▶ **What is being asked**
Transcribe only the lines between the first line of the records and the line containing "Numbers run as", inclusive, exactly as written.

Data entries
*** Begin section ***

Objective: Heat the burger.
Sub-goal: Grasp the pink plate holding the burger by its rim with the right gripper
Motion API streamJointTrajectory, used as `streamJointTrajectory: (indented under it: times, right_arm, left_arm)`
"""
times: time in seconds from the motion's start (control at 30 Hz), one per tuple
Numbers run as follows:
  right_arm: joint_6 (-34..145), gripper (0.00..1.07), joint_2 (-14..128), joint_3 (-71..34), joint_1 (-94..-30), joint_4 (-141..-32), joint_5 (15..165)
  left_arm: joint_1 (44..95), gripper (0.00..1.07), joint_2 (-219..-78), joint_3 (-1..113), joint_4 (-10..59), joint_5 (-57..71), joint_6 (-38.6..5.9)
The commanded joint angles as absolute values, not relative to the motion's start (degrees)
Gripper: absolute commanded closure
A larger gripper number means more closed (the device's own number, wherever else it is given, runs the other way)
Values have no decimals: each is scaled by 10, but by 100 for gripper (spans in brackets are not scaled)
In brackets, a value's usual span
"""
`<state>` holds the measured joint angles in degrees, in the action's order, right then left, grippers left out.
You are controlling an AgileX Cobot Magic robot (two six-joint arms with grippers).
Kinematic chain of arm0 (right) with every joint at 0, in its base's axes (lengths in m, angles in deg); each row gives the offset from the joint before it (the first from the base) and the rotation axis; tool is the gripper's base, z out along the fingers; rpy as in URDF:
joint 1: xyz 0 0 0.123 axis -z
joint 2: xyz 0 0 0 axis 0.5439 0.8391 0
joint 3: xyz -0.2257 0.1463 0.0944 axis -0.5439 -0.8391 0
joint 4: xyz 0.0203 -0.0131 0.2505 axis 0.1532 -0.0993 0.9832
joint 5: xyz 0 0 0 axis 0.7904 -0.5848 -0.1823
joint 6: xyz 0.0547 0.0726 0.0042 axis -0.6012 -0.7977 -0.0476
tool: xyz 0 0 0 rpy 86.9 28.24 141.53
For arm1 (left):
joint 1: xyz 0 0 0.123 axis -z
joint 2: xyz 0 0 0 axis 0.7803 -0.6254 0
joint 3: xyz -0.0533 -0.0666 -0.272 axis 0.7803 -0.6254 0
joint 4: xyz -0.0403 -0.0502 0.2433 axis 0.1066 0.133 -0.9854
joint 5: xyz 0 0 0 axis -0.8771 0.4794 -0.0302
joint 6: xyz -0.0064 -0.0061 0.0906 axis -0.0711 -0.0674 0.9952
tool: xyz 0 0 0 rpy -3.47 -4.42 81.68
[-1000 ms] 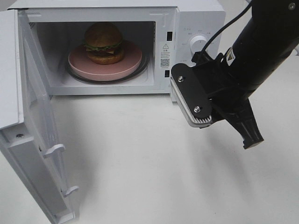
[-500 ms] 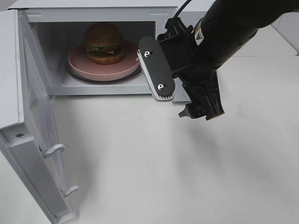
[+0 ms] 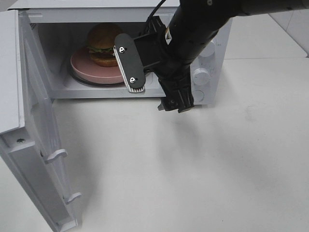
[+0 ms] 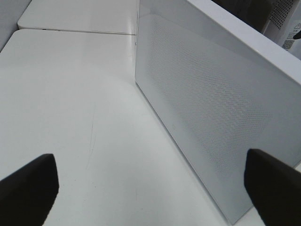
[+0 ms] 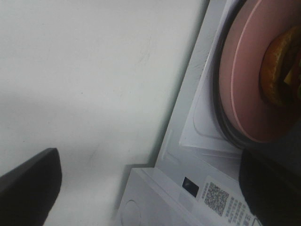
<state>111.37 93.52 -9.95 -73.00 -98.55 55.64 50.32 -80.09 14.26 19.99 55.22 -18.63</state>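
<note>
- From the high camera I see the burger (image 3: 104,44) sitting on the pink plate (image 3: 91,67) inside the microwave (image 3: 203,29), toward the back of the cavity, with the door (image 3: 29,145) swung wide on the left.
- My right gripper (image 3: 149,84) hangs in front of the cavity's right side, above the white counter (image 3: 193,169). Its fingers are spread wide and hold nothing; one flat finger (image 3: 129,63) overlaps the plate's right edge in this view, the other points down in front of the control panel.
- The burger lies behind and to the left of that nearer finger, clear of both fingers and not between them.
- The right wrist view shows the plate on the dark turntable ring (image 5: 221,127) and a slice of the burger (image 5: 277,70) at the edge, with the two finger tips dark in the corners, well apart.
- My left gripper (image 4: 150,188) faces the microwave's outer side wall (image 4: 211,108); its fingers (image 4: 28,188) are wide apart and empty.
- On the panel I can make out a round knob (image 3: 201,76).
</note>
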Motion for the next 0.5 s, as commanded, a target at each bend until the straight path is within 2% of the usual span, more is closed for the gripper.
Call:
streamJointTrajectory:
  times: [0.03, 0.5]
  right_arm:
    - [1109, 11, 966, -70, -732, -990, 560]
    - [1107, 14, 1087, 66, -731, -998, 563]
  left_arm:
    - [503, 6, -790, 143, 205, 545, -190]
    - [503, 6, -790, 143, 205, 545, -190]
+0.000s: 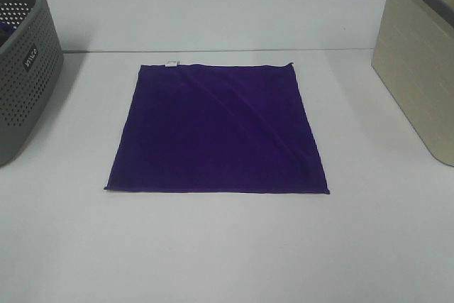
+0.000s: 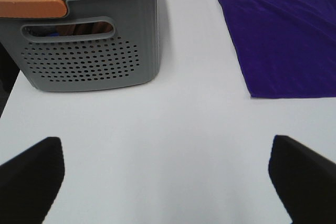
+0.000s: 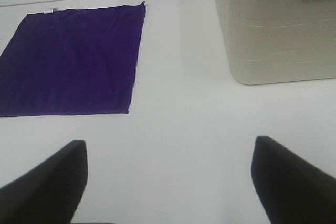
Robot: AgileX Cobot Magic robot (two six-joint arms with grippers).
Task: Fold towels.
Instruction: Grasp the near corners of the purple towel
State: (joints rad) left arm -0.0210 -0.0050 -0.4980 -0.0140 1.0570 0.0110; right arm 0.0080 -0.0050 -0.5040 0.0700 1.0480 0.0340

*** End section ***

▶ **Your response**
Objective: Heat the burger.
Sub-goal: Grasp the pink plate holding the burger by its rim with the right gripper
Motion API streamJointTrajectory, used as `streamJointTrajectory: (indented under it: times, right_arm, left_arm)`
"""
times: time in seconds from the motion's start (control at 30 Hz), one per tuple
Numbers run as follows:

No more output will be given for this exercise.